• EXERCISE BRIEF: Figure out how many lines in these records contain "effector". Only the number belongs in the reply.
*** RECORDS SHOWN ***
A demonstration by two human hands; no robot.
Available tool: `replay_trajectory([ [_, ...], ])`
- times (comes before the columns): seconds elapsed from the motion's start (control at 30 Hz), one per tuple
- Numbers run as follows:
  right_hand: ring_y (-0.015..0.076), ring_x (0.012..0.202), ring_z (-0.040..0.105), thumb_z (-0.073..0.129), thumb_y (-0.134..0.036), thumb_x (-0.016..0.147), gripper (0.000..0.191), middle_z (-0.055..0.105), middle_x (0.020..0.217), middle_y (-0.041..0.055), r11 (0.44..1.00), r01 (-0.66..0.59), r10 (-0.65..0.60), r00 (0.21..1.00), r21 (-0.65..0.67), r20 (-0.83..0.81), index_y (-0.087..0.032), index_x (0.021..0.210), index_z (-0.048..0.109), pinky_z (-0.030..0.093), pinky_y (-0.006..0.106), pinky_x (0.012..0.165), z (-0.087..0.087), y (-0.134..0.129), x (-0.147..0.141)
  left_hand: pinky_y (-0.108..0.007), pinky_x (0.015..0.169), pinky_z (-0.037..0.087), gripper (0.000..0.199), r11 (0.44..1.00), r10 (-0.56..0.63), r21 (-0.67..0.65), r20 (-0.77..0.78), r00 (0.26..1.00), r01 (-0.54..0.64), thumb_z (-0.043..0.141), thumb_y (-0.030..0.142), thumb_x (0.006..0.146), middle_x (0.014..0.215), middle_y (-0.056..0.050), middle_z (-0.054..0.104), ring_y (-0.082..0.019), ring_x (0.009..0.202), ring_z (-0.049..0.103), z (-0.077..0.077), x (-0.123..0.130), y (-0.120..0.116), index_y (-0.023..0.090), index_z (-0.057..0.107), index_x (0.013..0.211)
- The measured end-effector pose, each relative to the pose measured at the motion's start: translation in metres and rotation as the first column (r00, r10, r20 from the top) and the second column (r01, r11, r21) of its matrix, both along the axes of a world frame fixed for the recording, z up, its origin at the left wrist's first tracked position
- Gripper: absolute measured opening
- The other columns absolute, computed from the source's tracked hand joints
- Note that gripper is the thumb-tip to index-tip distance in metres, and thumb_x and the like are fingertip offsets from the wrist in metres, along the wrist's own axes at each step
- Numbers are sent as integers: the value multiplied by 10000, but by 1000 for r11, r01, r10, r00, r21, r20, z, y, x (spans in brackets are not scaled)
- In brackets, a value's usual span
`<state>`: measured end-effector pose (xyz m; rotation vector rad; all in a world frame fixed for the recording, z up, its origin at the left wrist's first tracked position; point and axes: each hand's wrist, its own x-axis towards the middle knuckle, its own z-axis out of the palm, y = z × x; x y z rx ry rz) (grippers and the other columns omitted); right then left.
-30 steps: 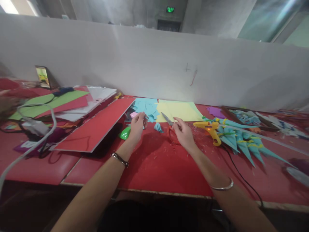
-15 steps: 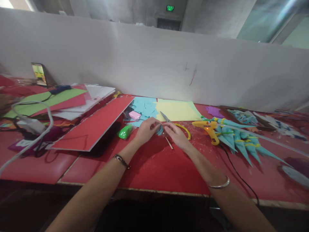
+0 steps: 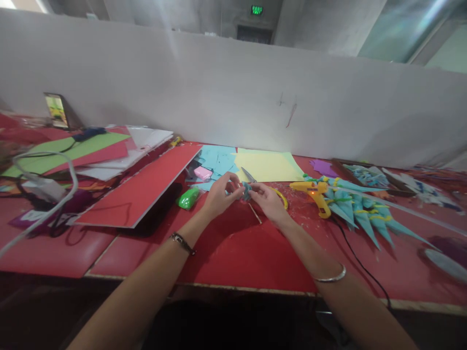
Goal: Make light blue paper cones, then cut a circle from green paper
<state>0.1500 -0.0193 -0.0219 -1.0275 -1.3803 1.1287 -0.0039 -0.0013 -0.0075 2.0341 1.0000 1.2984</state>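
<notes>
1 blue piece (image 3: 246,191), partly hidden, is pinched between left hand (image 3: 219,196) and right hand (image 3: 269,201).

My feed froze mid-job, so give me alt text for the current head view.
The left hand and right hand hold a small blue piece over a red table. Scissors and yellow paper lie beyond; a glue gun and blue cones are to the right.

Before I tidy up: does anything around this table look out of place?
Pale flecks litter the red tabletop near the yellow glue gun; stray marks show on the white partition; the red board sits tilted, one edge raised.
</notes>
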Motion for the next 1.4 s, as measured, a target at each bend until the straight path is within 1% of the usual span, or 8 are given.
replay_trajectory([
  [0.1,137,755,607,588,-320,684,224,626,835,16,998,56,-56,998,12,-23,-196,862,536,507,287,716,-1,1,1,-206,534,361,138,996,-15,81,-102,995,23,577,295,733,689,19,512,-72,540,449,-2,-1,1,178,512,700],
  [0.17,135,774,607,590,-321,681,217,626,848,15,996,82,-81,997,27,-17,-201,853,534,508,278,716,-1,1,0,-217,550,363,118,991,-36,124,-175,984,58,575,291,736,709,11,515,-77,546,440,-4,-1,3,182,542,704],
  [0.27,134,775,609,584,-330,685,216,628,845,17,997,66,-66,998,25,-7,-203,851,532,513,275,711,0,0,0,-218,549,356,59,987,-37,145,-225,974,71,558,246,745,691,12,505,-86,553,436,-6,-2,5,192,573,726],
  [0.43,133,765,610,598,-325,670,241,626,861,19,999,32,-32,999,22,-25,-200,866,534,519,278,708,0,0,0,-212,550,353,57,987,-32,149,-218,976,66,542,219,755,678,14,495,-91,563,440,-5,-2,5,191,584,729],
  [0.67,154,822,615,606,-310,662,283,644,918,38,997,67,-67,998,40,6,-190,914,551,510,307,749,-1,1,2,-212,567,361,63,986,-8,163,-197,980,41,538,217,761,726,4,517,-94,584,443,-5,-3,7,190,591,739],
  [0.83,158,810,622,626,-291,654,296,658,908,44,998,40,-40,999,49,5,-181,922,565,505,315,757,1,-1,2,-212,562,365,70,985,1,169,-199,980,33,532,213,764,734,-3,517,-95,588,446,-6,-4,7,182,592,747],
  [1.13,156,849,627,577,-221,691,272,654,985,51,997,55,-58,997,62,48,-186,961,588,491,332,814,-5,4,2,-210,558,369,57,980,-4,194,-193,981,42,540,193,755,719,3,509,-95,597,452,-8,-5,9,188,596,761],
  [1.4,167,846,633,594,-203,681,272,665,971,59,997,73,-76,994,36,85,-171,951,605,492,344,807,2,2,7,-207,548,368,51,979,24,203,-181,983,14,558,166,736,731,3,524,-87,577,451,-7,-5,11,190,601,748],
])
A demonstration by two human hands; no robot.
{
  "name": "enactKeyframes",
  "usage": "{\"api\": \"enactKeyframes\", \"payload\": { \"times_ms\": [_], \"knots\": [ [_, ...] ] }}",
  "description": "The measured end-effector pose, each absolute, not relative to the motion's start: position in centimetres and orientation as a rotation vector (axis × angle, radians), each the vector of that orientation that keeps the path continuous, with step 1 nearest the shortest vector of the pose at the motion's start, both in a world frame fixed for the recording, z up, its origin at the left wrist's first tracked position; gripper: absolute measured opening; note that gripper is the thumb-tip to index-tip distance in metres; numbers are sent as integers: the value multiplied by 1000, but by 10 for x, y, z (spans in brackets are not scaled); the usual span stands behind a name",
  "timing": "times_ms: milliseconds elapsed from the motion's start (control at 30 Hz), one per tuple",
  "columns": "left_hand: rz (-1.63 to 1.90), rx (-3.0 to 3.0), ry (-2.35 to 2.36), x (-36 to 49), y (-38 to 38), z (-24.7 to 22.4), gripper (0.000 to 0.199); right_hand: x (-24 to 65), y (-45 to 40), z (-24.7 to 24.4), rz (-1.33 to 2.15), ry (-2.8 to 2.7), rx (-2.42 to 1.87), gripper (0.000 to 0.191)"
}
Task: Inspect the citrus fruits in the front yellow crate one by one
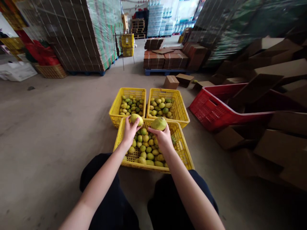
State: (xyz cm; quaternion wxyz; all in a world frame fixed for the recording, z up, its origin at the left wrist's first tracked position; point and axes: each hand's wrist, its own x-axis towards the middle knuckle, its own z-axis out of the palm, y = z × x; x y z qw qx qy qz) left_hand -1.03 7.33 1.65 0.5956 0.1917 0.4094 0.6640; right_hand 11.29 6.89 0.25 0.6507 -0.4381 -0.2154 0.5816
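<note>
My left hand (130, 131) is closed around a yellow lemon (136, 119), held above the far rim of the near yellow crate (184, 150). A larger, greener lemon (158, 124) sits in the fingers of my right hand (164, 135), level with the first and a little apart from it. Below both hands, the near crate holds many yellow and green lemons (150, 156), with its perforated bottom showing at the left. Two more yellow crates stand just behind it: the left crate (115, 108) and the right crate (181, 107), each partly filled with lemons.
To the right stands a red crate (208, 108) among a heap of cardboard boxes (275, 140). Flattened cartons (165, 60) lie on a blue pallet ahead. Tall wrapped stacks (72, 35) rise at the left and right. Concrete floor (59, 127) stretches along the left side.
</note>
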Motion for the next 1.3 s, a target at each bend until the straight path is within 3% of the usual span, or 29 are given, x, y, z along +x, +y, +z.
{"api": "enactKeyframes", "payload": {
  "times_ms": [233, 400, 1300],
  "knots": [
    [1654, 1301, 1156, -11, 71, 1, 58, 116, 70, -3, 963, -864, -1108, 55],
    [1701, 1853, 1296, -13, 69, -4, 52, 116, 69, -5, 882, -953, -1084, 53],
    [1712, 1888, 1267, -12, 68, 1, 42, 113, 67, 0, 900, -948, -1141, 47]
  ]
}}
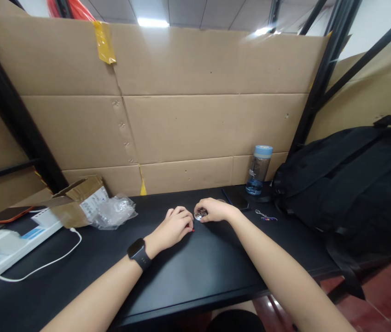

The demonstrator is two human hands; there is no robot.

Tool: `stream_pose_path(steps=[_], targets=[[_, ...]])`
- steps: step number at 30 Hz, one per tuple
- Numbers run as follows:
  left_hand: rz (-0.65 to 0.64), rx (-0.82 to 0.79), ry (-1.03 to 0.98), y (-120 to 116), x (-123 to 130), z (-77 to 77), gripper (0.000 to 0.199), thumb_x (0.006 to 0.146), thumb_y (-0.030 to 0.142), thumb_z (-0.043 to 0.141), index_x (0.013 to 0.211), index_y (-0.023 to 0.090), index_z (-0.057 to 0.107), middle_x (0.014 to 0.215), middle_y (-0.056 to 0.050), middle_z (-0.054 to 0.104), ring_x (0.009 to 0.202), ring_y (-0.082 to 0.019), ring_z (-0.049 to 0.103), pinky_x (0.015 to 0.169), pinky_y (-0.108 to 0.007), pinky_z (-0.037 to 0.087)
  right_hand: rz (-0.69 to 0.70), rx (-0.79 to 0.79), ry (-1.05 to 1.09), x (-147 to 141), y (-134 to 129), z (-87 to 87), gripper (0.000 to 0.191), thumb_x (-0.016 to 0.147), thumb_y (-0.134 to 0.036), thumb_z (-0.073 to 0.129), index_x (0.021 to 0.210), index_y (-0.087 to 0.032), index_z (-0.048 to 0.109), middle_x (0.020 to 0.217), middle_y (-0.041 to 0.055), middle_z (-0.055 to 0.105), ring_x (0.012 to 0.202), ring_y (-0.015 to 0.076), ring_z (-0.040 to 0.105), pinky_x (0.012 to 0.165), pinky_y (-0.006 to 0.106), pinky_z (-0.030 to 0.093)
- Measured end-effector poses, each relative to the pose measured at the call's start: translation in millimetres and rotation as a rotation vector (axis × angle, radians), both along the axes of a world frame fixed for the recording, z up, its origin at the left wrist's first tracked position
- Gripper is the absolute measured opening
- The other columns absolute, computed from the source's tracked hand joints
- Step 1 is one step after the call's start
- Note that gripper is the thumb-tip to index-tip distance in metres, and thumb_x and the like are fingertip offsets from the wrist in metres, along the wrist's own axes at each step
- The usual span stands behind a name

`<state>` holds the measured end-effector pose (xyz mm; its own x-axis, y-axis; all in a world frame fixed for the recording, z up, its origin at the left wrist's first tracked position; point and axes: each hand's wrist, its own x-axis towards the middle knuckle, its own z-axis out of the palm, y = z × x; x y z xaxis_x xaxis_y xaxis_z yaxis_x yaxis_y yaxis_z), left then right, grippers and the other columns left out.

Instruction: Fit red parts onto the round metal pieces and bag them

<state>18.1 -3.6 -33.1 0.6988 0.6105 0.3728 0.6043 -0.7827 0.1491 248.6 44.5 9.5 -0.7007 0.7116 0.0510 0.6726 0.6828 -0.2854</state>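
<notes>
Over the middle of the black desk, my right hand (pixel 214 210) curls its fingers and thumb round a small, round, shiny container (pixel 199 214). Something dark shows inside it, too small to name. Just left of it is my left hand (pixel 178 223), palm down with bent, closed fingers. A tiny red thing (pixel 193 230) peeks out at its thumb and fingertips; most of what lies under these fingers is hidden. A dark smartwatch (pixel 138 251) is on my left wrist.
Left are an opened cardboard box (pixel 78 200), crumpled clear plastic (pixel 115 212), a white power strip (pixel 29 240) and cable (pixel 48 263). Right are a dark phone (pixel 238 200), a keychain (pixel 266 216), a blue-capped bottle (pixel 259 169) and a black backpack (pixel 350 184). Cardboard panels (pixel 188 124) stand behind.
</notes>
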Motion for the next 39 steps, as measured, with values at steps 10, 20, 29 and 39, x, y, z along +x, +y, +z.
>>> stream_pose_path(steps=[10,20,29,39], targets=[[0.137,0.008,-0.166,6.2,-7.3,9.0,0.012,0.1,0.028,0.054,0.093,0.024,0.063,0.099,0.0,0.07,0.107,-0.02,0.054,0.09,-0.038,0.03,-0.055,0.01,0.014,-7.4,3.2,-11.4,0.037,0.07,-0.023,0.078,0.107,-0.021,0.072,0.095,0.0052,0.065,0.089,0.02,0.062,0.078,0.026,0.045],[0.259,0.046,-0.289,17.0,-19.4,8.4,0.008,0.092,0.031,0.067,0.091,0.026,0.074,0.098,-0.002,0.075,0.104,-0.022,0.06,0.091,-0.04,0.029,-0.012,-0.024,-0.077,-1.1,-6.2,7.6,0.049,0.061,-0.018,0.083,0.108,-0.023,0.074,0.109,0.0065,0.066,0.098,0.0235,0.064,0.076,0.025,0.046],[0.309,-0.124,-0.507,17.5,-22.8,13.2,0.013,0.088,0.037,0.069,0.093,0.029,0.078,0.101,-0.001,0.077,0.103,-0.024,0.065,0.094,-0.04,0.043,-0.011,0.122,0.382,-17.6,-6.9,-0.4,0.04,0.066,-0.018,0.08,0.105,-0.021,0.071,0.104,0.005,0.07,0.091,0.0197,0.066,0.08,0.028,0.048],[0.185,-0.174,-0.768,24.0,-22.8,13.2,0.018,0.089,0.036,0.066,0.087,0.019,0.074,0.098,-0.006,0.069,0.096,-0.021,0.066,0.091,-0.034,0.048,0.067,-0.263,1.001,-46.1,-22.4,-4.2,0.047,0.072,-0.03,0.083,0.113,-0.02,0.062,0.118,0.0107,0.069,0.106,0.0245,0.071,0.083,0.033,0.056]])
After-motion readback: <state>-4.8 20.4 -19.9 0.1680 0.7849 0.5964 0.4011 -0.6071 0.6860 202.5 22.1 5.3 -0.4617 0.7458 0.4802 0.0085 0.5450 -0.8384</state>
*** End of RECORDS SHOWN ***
• RESULT: 5